▶ [ENTRIES PROVIDED]

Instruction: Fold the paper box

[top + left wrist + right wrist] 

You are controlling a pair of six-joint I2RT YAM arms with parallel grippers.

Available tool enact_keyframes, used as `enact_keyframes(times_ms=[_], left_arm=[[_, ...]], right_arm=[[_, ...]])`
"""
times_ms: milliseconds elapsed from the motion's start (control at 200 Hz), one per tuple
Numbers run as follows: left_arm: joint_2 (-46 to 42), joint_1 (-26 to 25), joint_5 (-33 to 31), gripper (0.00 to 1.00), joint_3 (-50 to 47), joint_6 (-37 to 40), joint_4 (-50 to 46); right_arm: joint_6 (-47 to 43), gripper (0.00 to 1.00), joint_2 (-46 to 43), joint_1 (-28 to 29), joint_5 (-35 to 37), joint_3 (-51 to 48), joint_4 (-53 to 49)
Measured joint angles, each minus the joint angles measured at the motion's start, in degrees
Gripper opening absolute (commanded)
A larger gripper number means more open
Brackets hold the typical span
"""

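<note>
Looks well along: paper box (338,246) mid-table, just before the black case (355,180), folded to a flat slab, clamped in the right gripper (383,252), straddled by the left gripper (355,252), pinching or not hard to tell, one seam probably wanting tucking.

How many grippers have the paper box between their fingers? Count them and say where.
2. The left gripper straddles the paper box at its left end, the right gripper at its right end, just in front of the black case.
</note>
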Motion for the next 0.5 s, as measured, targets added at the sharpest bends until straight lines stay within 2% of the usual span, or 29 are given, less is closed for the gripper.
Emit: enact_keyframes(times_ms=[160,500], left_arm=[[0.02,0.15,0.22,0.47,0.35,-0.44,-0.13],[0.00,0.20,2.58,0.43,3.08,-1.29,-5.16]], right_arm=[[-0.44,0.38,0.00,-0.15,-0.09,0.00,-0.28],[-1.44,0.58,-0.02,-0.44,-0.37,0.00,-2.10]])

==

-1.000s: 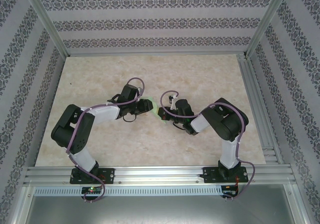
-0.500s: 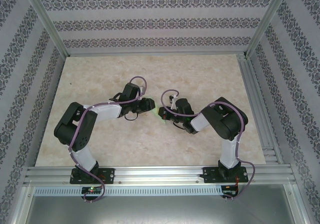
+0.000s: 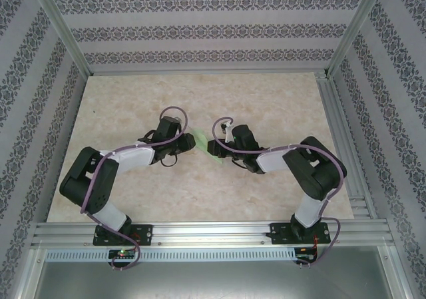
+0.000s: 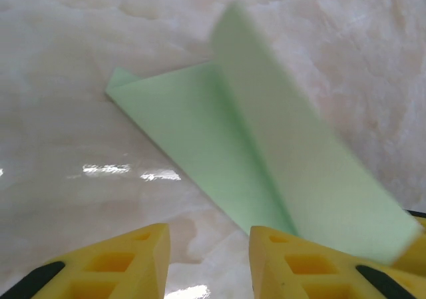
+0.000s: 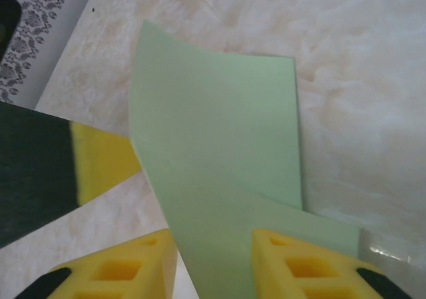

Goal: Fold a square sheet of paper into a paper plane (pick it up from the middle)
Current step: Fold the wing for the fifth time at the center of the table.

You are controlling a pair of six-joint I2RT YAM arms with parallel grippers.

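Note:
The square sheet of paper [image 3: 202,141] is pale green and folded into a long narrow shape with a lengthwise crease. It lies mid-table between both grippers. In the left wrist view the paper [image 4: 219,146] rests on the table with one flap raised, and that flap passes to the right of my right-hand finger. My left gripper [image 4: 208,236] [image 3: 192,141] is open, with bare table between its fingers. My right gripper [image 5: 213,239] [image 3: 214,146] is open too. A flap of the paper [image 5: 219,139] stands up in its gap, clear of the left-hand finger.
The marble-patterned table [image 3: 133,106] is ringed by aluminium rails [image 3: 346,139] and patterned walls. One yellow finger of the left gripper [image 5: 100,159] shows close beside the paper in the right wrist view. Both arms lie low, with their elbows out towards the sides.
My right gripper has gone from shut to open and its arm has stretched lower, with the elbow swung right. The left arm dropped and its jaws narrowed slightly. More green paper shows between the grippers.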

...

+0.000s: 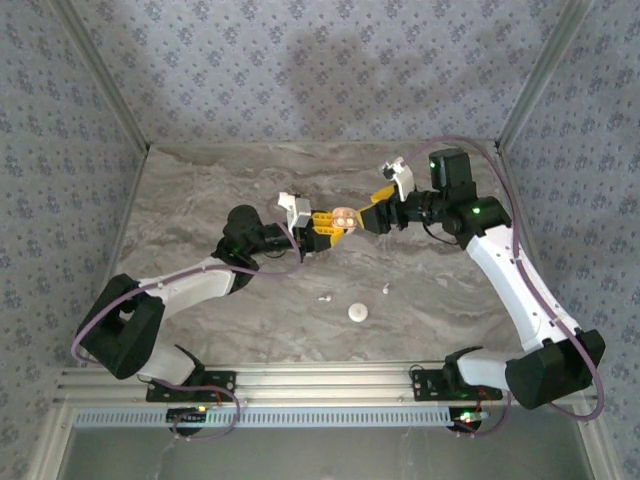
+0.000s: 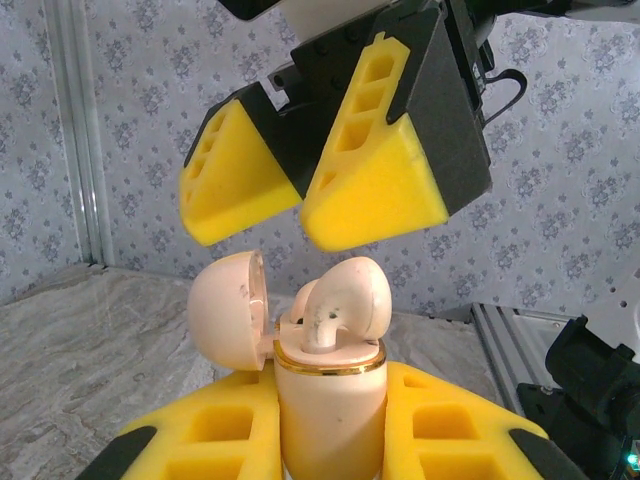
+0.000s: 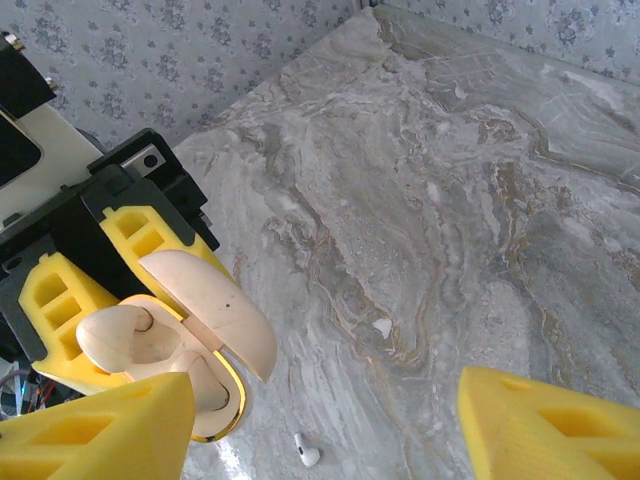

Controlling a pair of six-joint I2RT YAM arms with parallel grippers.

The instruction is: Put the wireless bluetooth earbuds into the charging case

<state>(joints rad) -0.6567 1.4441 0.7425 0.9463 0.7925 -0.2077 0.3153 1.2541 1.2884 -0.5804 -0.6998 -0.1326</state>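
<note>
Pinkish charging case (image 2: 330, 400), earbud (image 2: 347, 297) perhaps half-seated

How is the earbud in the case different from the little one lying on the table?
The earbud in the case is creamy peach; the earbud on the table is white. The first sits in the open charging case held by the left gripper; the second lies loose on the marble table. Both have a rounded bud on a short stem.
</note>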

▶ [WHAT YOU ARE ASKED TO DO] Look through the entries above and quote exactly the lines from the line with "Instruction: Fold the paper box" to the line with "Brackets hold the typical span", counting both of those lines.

▶ [EXERCISE SOLUTION]
Instruction: Fold the paper box

[top + left wrist + right wrist] 

You are controlling a pair of six-joint I2RT YAM arms with parallel grippers.

Available tool enact_keyframes, used as `enact_keyframes(times_ms=[_], left_arm=[[_, ...]], right_arm=[[_, ...]])`
"""
times_ms: milliseconds elapsed from the motion's start (control at 200 Hz), one per tuple
Numbers run as follows: left_arm: joint_2 (-46 to 42), joint_1 (-26 to 25), joint_5 (-33 to 31), gripper (0.00 to 1.00), joint_3 (-50 to 47), joint_6 (-37 to 40), joint_4 (-50 to 46); right_arm: joint_6 (-47 to 43), gripper (0.00 to 1.00), joint_2 (-46 to 43), joint_1 (-28 to 29), joint_5 (-35 to 37), joint_3 (-51 to 48), joint_4 (-53 to 49)
Measured joint angles, each minus the joint angles measured at the motion's start, in degrees
Gripper opening absolute (commanded)
A larger gripper number means more open
Brackets hold the typical span

Output for this exercise is now complete.